### TASK INSTRUCTIONS:
Reproduce every entry below exactly, minus the pictures.

[Stored data entries]
-------
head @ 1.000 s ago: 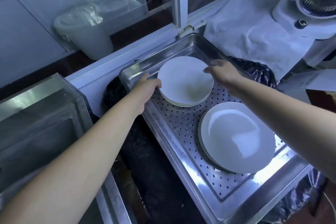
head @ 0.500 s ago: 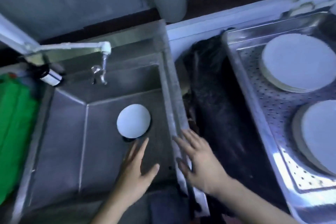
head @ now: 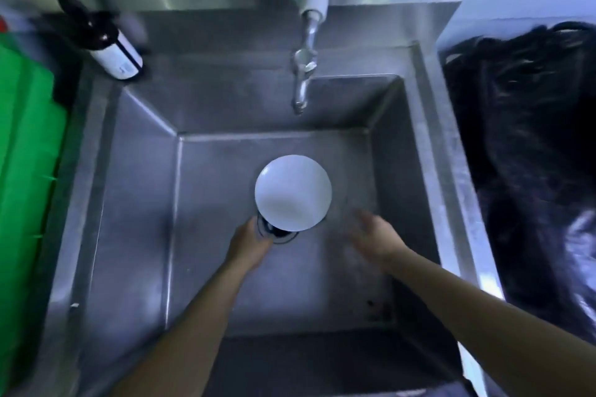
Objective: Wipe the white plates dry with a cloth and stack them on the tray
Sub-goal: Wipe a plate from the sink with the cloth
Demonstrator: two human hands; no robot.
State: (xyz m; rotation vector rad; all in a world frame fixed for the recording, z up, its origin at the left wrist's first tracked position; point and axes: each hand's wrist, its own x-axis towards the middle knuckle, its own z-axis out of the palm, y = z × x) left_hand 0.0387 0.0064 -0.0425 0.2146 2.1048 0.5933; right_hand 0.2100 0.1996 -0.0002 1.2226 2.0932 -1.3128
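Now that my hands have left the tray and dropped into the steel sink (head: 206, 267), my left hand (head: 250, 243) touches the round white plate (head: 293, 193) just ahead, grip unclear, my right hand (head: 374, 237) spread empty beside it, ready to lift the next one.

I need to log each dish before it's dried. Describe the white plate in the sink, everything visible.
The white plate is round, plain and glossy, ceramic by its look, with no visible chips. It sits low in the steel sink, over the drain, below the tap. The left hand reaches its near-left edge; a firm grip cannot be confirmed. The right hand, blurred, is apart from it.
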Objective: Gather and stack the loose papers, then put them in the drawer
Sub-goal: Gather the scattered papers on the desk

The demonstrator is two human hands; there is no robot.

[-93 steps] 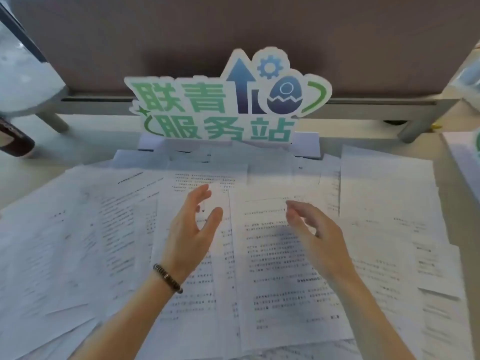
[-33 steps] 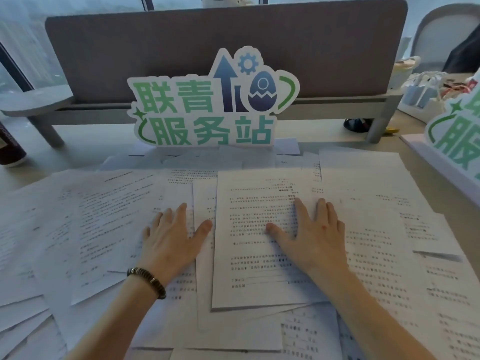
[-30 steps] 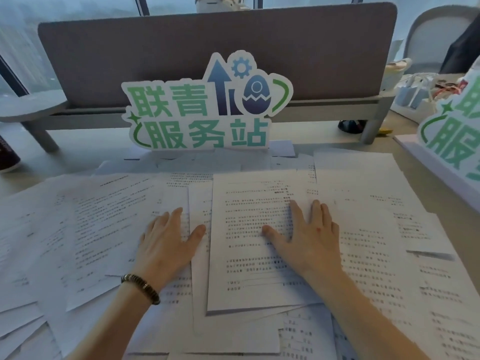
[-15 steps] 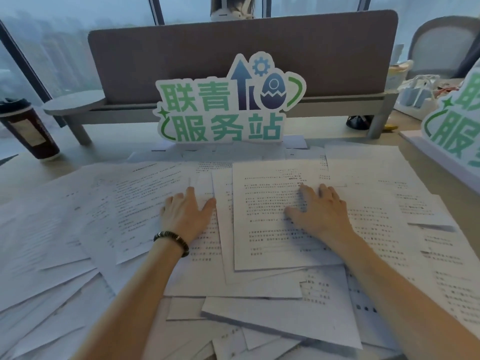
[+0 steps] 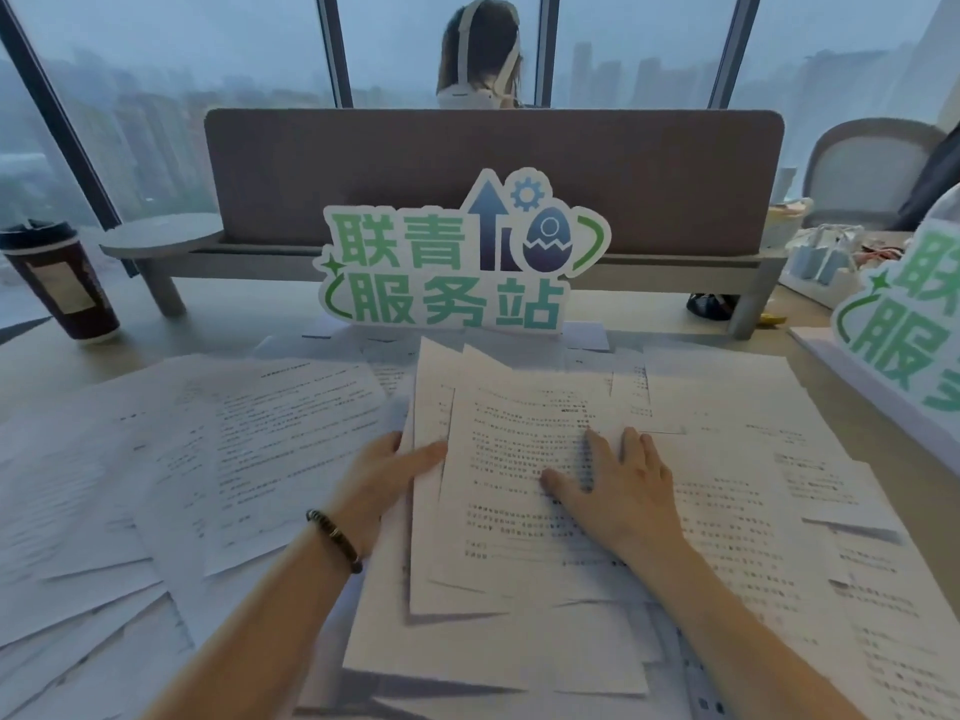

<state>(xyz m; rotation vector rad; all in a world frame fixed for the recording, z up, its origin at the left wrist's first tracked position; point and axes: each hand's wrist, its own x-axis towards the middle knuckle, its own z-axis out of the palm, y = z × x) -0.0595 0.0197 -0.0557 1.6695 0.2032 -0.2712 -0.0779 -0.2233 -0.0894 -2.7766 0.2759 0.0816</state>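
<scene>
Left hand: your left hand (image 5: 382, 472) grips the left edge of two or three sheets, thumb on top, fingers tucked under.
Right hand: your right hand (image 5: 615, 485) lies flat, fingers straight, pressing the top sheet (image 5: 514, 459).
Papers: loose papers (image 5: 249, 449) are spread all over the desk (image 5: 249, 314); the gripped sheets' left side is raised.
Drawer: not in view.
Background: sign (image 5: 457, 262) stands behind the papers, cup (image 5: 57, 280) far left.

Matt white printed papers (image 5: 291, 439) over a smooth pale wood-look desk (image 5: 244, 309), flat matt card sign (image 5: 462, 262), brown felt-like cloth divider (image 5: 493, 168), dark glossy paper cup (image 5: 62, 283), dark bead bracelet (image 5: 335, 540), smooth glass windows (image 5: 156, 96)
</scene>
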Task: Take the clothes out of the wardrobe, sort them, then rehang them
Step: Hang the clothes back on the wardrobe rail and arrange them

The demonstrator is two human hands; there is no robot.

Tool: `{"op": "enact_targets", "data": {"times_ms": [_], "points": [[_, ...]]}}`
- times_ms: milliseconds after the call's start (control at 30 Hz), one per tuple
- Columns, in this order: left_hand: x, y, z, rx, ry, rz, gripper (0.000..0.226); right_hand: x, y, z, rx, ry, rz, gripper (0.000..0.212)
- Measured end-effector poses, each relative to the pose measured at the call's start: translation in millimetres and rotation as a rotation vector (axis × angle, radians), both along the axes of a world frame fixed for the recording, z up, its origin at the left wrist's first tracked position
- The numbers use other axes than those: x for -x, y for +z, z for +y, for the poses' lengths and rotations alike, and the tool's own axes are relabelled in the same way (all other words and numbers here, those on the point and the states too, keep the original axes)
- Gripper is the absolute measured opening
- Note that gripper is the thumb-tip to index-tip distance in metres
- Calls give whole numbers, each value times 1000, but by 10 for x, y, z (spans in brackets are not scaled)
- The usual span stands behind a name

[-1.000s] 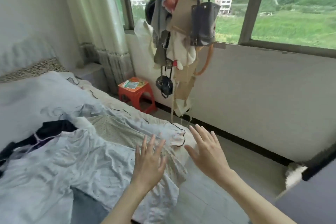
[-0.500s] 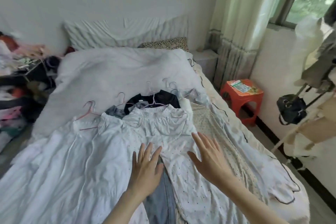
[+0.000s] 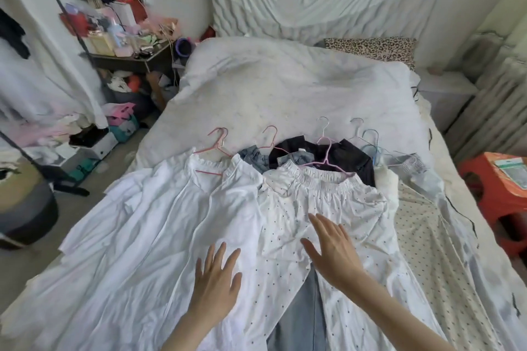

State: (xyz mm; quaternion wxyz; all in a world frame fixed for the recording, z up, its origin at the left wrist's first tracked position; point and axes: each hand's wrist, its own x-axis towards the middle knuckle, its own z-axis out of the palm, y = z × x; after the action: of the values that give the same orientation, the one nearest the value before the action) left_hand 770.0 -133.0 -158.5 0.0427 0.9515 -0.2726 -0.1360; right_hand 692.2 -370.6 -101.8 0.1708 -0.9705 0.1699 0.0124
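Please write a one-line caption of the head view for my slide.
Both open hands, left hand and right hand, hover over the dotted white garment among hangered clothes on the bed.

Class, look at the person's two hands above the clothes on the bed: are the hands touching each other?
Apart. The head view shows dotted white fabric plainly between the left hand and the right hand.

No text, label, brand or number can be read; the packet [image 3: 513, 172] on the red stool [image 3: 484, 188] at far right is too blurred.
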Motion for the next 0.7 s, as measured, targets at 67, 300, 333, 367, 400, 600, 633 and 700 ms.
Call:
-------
### YOUR SOLUTION:
head @ 1.000 s ago: 
head @ 0.500 s ago: 
head @ now: 
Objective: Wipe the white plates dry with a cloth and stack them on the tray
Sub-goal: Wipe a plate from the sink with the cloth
Demonstrator: two human hands; no robot.
State: (xyz m; rotation vector rad; all in a world frame fixed for the recording, z up, its origin at the left wrist's first tracked position; point and axes: each hand's wrist, its own x-axis towards the middle knuckle, its own z-axis out of the palm, y = z × x) left_hand 0.0387 0.0064 -0.0425 0.2146 2.1048 0.5933; right_hand 0.2100 0.1996 -0.0002 1.2226 2.0932 -1.3128
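Now that my hands have left the tray and dropped into the steel sink (head: 206, 267), my left hand (head: 250, 243) touches the round white plate (head: 293, 193) just ahead, grip unclear, my right hand (head: 374, 237) spread empty beside it, ready to lift the next one.

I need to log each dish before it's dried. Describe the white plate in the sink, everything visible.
The white plate is round, plain and glossy, ceramic by its look, with no visible chips. It sits low in the steel sink, over the drain, below the tap. The left hand reaches its near-left edge; a firm grip cannot be confirmed. The right hand, blurred, is apart from it.
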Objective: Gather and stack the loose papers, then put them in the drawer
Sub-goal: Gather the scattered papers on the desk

The demonstrator is two human hands; there is no robot.

[-93 steps] 
[-33 steps] 
[-30 steps] 
[-15 steps] 
[+0 steps] 

<state>(xyz m; rotation vector rad; all in a world frame fixed for the recording, z up, its origin at the left wrist's first tracked position; point and axes: each hand's wrist, its own x-axis towards the middle knuckle, its own z-axis out of the palm, y = z × x) -0.0595 0.0197 -0.0557 1.6695 0.2032 -0.2712 -0.0779 -0.2233 -0.0894 -2.7766 0.2759 0.0816</state>
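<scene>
Left hand: your left hand (image 5: 382, 472) grips the left edge of two or three sheets, thumb on top, fingers tucked under.
Right hand: your right hand (image 5: 615, 485) lies flat, fingers straight, pressing the top sheet (image 5: 514, 459).
Papers: loose papers (image 5: 249, 449) are spread all over the desk (image 5: 249, 314); the gripped sheets' left side is raised.
Drawer: not in view.
Background: sign (image 5: 457, 262) stands behind the papers, cup (image 5: 57, 280) far left.

Matt white printed papers (image 5: 291, 439) over a smooth pale wood-look desk (image 5: 244, 309), flat matt card sign (image 5: 462, 262), brown felt-like cloth divider (image 5: 493, 168), dark glossy paper cup (image 5: 62, 283), dark bead bracelet (image 5: 335, 540), smooth glass windows (image 5: 156, 96)
</scene>
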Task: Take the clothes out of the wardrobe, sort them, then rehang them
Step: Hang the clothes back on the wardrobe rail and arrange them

The demonstrator is two human hands; there is no robot.

Tool: `{"op": "enact_targets", "data": {"times_ms": [_], "points": [[_, ...]]}}`
- times_ms: milliseconds after the call's start (control at 30 Hz), one per tuple
- Columns, in this order: left_hand: x, y, z, rx, ry, rz, gripper (0.000..0.226); right_hand: x, y, z, rx, ry, rz, gripper (0.000..0.212)
- Measured end-effector poses, each relative to the pose measured at the call's start: translation in millimetres and rotation as a rotation vector (axis × angle, radians), both along the axes of a world frame fixed for the recording, z up, its origin at the left wrist's first tracked position
- The numbers use other axes than those: x for -x, y for +z, z for +y, for the poses' lengths and rotations alike, and the tool's own axes are relabelled in the same way (all other words and numbers here, those on the point and the states too, keep the original axes)
- Gripper is the absolute measured opening
- Note that gripper is the thumb-tip to index-tip distance in metres
- Calls give whole numbers, each value times 1000, but by 10 for x, y, z (spans in brackets are not scaled)
- The usual span stands behind a name

[-1.000s] 
[-0.500s] 
[+0.000s] 

State: (xyz mm; quaternion wxyz; all in a world frame fixed for the recording, z up, its origin at the left wrist's first tracked position; point and axes: each hand's wrist, its own x-axis towards the middle knuckle, its own z-axis out of the palm, y = z × x; after the action: of the values that give the same orientation, the one nearest the value before the action) left_hand 770.0 -133.0 -158.5 0.0427 0.9515 -0.2726 -0.1360; right_hand 692.2 -370.6 -101.8 0.1708 -0.9705 0.1699 0.0124
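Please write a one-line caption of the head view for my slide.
Both open hands, left hand and right hand, hover over the dotted white garment among hangered clothes on the bed.

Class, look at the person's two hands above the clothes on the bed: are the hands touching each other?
Apart. The head view shows dotted white fabric plainly between the left hand and the right hand.

No text, label, brand or number can be read; the packet [image 3: 513, 172] on the red stool [image 3: 484, 188] at far right is too blurred.
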Motion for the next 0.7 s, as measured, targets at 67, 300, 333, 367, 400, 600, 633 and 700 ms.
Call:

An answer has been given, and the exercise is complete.